### YOUR TASK
When the word "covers" shows up in a line of the data below, copy that whole line.

===== INPUT DATA

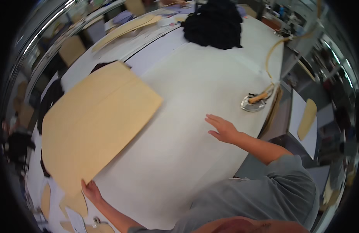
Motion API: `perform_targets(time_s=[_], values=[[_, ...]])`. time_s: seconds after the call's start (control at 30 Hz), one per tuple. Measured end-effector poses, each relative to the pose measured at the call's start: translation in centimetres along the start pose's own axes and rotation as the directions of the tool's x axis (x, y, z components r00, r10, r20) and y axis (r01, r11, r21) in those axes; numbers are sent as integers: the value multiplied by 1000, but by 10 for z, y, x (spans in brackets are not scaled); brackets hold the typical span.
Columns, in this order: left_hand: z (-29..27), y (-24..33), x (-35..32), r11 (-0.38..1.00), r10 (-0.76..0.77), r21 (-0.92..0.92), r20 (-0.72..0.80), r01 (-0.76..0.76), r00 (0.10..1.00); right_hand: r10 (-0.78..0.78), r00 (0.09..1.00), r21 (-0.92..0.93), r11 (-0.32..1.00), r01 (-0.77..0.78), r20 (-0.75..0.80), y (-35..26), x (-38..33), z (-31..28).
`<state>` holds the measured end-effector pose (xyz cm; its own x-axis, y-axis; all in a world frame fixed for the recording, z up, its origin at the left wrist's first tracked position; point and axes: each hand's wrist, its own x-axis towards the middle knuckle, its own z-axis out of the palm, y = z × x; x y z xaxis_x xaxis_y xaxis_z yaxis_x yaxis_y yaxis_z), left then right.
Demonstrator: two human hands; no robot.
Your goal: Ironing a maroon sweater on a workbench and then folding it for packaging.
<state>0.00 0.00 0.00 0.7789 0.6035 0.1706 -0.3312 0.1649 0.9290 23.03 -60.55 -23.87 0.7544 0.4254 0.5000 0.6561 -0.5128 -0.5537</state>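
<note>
A large tan sheet of card (pixel 98 120), shaped with a slanted far end, lies tilted over the left part of the white table (pixel 179 89). My left hand (pixel 92 191) grips its near corner, thumb on top and the other fingers at the edge. Over the table's right half, my right hand (pixel 225 130) is held with fingers stretched out and nothing in it. Beyond that hand, close to the right edge, stands a metal iron (pixel 254 102) with a wooden handle. Dark fabric (pixel 51 95) shows partly from behind the card.
A heap of black fabric (pixel 214 25) sits at the table's far end. Smaller tan card pieces (pixel 76 204) lie at the near left. A yellowish hose (pixel 269 58) runs up from the iron. Another tan card piece (pixel 307 118) rests on a lower surface at right.
</note>
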Motion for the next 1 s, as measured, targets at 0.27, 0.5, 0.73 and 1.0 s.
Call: perform_targets(time_s=[0.27,0.5,0.73,1.0], values=[[105,-268,-117,610,-467,509,-389,608,794,-430,799,-81,860,504,420,21,2,26],[60,-358,-48,-92,350,952,-243,291,905,97,897,-462,878,128,432,136,-111,21],[84,-398,-14,-169,177,882,-412,440,894,190,900,-518,854,46,393,145,-105,5],[247,-388,-267,198,-158,957,-181,210,971,37,949,-331,941,73,314,151,-111,16]])
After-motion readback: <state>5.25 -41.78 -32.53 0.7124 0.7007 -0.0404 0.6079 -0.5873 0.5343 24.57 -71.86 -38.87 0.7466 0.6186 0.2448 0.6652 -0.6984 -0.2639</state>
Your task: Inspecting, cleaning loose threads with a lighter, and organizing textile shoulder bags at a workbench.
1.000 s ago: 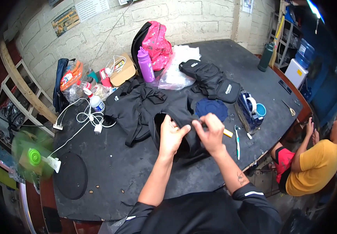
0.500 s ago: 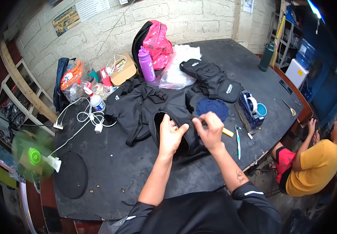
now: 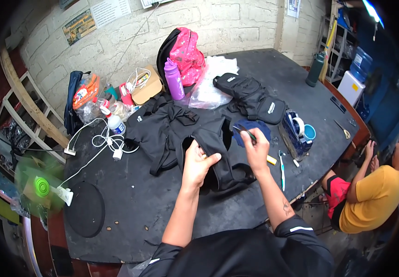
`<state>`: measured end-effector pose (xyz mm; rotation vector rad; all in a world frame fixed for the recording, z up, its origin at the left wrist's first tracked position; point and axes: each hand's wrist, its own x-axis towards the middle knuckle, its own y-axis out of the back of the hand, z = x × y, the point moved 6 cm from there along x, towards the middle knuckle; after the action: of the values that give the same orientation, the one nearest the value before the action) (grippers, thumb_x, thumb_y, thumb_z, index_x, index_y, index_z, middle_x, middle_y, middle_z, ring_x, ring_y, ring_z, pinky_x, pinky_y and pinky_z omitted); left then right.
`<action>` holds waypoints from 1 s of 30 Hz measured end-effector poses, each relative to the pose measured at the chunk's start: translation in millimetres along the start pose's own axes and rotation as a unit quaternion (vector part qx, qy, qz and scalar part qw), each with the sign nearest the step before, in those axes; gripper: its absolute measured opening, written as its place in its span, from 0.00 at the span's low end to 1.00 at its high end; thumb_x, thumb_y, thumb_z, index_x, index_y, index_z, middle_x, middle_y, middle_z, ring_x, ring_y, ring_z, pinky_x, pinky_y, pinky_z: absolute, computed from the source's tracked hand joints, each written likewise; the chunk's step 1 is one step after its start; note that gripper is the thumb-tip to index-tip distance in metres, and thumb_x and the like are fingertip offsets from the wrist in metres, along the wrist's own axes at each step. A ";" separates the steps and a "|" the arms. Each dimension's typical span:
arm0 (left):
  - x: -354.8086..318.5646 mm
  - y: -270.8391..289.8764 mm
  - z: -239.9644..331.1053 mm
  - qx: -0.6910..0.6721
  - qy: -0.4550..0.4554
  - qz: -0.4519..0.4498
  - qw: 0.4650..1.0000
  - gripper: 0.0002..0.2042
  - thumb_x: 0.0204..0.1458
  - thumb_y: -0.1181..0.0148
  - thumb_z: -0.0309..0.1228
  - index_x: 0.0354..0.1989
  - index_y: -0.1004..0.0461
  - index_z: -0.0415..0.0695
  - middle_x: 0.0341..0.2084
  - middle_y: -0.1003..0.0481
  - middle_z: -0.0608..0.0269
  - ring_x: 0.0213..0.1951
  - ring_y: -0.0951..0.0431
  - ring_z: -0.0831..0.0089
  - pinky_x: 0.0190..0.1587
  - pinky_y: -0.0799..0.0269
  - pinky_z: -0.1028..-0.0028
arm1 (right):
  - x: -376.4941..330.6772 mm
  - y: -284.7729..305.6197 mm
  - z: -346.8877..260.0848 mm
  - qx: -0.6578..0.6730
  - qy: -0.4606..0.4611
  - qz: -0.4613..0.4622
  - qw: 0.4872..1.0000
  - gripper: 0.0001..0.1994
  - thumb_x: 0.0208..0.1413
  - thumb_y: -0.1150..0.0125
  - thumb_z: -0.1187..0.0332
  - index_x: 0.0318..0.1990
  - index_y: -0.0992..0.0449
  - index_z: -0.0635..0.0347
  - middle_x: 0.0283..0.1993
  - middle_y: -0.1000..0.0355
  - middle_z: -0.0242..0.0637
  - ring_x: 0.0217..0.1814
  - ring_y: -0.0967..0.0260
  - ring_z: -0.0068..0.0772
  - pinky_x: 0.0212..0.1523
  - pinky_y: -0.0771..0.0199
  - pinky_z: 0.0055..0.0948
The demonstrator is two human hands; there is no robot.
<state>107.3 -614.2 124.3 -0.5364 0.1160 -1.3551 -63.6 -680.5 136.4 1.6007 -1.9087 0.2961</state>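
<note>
My left hand [image 3: 196, 165] is closed on the edge of a black bag [image 3: 218, 173], its thumb on top and its other fingers partly inside the opening. To the right and apart from the bag, my right hand [image 3: 256, 150] grips a small dark tool with thin pointed tips [image 3: 242, 129], perhaps thread snips. Beneath those tips lies a round dark blue cloth piece [image 3: 259, 129]. Another black bag with straps [image 3: 162, 134] spreads out left of my left hand. Farther back is a black pouch bag [image 3: 248, 94] with flat pockets.
A blue tape dispenser [image 3: 296, 138], a toothbrush [image 3: 282, 171] and a yellow piece [image 3: 271, 160] lie to the right. Behind stand a purple bottle [image 3: 174, 81] and a pink backpack [image 3: 188, 53]. White cables [image 3: 109, 138] and a spinning green fan [image 3: 41, 186] are left. A person in yellow [image 3: 370, 198] sits at right.
My right hand has lifted away from the bag, moving slightly right and up, and the pointed tool now shows in it. My left hand keeps its grip on the bag.
</note>
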 end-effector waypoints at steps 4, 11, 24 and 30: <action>2.4 2.4 -0.1 0.015 0.020 -0.002 1.000 0.25 0.40 0.41 0.11 0.51 0.35 0.35 0.41 0.26 0.60 0.44 0.24 0.74 0.48 0.29 0.75 | -8.2 -4.9 -21.7 0.057 0.157 -0.070 0.983 0.10 0.52 0.37 0.68 0.26 0.29 0.64 0.21 0.37 0.37 0.22 0.37 0.33 0.24 0.38 0.29; 1.6 -4.5 4.2 0.003 0.003 -0.009 1.000 0.23 0.42 0.42 0.11 0.50 0.35 0.35 0.40 0.24 0.59 0.41 0.23 0.74 0.47 0.27 0.76 | -15.4 -1.9 -45.8 0.062 0.237 -0.043 0.969 0.09 0.47 0.35 0.71 0.25 0.30 0.63 0.22 0.34 0.40 0.23 0.35 0.40 0.24 0.36 0.32; -0.3 14.6 8.1 -0.303 0.088 -0.082 0.945 0.18 0.62 0.59 0.39 0.51 0.32 0.39 0.48 0.27 0.52 0.50 0.28 0.63 0.54 0.36 0.64 | -36.7 12.3 121.2 -0.373 0.003 -0.135 0.918 0.14 0.53 0.42 0.58 0.37 0.24 0.59 0.36 0.30 0.43 0.45 0.36 0.50 0.47 0.41 0.50; -1.0 -3.4 1.7 -0.139 0.054 -0.038 0.988 0.16 0.59 0.52 0.33 0.52 0.33 0.38 0.48 0.27 0.56 0.48 0.28 0.70 0.54 0.37 0.71 | 12.3 -52.9 61.0 0.176 -0.195 -0.344 0.901 0.41 0.56 0.70 0.30 0.30 0.22 0.62 0.24 0.29 0.31 0.26 0.36 0.21 0.31 0.37 0.23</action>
<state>104.7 -613.1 127.0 -0.7072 0.3813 -1.4515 -33.5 -736.0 84.6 2.6224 -1.4553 0.0103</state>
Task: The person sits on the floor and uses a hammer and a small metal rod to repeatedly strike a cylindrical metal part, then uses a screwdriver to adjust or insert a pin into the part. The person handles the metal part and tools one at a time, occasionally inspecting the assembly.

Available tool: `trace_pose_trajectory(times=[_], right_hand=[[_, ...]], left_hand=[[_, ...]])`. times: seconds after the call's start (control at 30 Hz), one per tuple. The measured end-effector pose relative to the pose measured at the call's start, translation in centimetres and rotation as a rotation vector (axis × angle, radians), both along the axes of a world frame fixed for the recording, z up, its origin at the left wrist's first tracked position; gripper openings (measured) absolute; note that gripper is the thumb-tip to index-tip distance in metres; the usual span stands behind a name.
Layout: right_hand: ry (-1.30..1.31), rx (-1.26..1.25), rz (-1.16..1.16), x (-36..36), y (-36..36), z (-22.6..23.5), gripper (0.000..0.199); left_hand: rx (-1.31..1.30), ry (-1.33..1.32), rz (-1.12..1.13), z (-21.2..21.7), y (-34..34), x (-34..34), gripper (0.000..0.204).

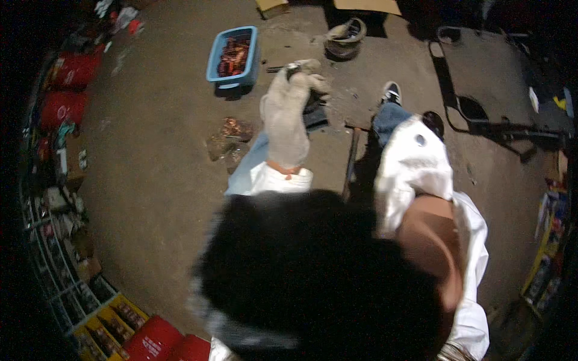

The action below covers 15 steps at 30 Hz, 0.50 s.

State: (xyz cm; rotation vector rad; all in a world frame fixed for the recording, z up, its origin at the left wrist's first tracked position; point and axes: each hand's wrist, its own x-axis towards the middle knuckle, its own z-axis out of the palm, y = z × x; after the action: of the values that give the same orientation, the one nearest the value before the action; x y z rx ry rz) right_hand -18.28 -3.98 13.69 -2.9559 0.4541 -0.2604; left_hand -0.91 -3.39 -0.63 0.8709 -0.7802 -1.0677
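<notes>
The left hand (289,111), in a pale work glove, reaches out over the concrete floor (156,156), its grip clenched around a small dark metal part (293,69) with a shiny end that shows at the fingertips. Just beyond it on the floor sits a blue plastic tub (233,55) filled with reddish-brown pieces, and a worn cap (345,36) lies to the right of that. A little heap of coppery scraps (229,141) rests below the tub. The right hand is hidden behind a white sleeve (415,162) and dark hair, so its grip cannot be told.
</notes>
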Motion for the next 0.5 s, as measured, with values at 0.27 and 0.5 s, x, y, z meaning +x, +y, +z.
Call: trace_pose_trajectory(times=[0.27,0.5], right_hand=[[-0.015,-0.005,0.010,0.20,-0.44,-0.84,0.019],[-0.013,0.027,0.023,0.29,-0.79,-0.88,0.019]], left_hand=[[0.020,0.048,-0.020,0.46,0.11,-0.47,0.038],[0.030,0.079,-0.040,-0.17,0.29,-0.39,0.032]])
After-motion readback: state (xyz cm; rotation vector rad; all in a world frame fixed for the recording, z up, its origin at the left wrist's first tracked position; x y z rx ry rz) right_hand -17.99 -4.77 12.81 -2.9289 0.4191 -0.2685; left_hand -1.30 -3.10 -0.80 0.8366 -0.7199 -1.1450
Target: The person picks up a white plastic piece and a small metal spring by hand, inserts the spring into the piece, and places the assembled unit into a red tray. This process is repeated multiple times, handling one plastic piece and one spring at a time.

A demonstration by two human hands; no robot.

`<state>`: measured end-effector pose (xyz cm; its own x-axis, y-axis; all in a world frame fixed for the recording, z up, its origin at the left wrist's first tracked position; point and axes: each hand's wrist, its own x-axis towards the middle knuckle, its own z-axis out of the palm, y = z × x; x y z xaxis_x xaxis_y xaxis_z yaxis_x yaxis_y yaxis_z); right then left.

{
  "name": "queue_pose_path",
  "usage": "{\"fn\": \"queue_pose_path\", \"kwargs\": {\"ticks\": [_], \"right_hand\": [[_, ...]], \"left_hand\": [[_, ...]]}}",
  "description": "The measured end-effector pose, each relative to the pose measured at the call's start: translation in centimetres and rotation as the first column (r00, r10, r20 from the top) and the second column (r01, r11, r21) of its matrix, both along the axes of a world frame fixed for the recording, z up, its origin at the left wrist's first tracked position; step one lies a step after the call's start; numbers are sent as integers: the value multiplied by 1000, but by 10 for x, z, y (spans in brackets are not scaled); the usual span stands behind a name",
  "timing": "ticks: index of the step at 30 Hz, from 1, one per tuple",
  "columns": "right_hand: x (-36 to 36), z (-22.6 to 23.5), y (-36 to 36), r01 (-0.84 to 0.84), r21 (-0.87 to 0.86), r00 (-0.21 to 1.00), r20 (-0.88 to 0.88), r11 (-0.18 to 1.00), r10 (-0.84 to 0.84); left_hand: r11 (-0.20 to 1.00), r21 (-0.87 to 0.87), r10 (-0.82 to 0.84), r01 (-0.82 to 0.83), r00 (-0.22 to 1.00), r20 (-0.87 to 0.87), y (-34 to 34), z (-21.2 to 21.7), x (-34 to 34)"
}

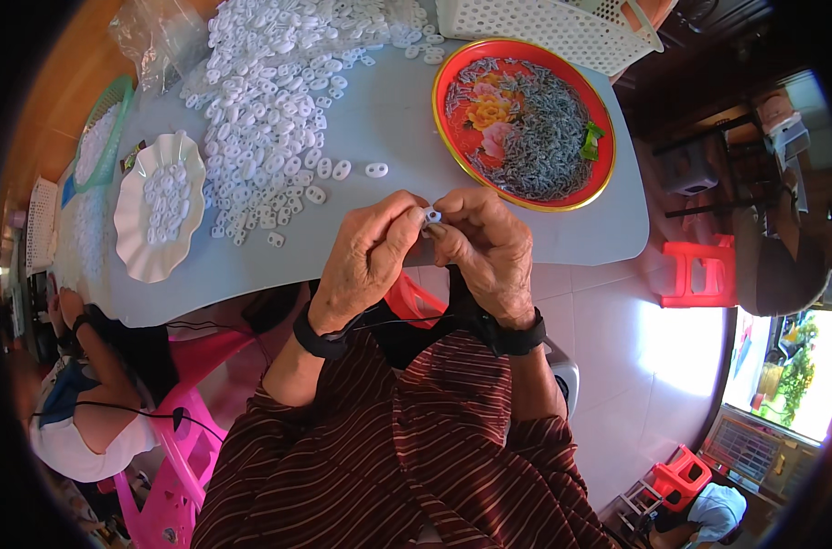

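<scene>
Just past the table's near edge, my left hand (368, 256) and my right hand (489, 252) meet fingertip to fingertip. Both pinch one small white plastic piece (432, 217) with a hole in it; whether a metal part is in the fingers too is hidden. A large heap of similar white oval two-holed pieces (260, 119) spreads over the table beyond my left hand. One loose piece (376, 170) lies apart from it. Beyond my right hand is a round red tray (460, 154) with a flower pattern, holding many small grey metal pins or screws (548, 137).
A cream scalloped dish (130, 229) with white pieces stands at the left, near a green basket (118, 96). A white perforated basket (544, 32) sits at the far edge. Another person (105, 393) sits at the left by a pink chair (182, 439). Red stools (699, 274) stand at the right.
</scene>
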<state>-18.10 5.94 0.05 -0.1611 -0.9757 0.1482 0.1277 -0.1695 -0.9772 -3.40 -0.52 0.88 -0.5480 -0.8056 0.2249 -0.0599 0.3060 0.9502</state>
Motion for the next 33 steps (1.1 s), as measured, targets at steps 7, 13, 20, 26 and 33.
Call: {"fn": "queue_pose_path", "kwargs": {"ticks": [7,13,20,26,33], "right_hand": [[-2,2,1,-16,-3,1000,23,1000,16],[-1,1,1,0,26,999,-50,1000,2],[1,1,2,40,44,998,-54,998,-38],[0,4,-1,9,21,995,-95,1000,-7],[-2,1,-3,-3,-86,935,-354,996,-28]], "left_hand": [[1000,17,20,-19,1000,-21,-2,-4,3],[1000,21,14,-14,1000,-9,-3,-4,4],[997,-69,27,-27,1000,-4,-2,-3,1],[999,-41,24,-23,999,36,-4,2,6],[998,40,-50,49,998,24,-6,4,8]]}}
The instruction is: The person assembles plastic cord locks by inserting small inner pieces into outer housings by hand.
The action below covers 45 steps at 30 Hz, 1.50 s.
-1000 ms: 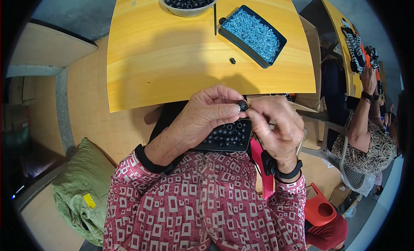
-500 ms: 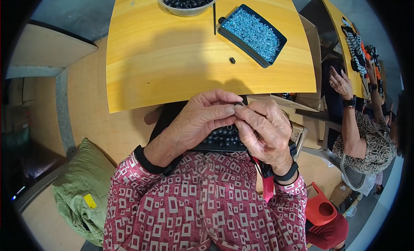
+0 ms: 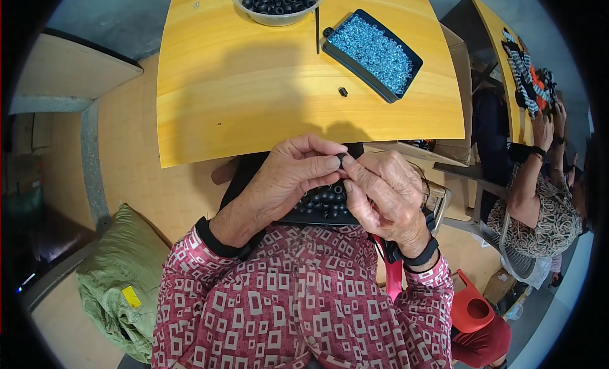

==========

### EXERCISE OUTPUT
The action below covers 15 steps at 30 Hz, 0.50 s.
The action below covers 45 steps at 30 Hz, 1.50 s.

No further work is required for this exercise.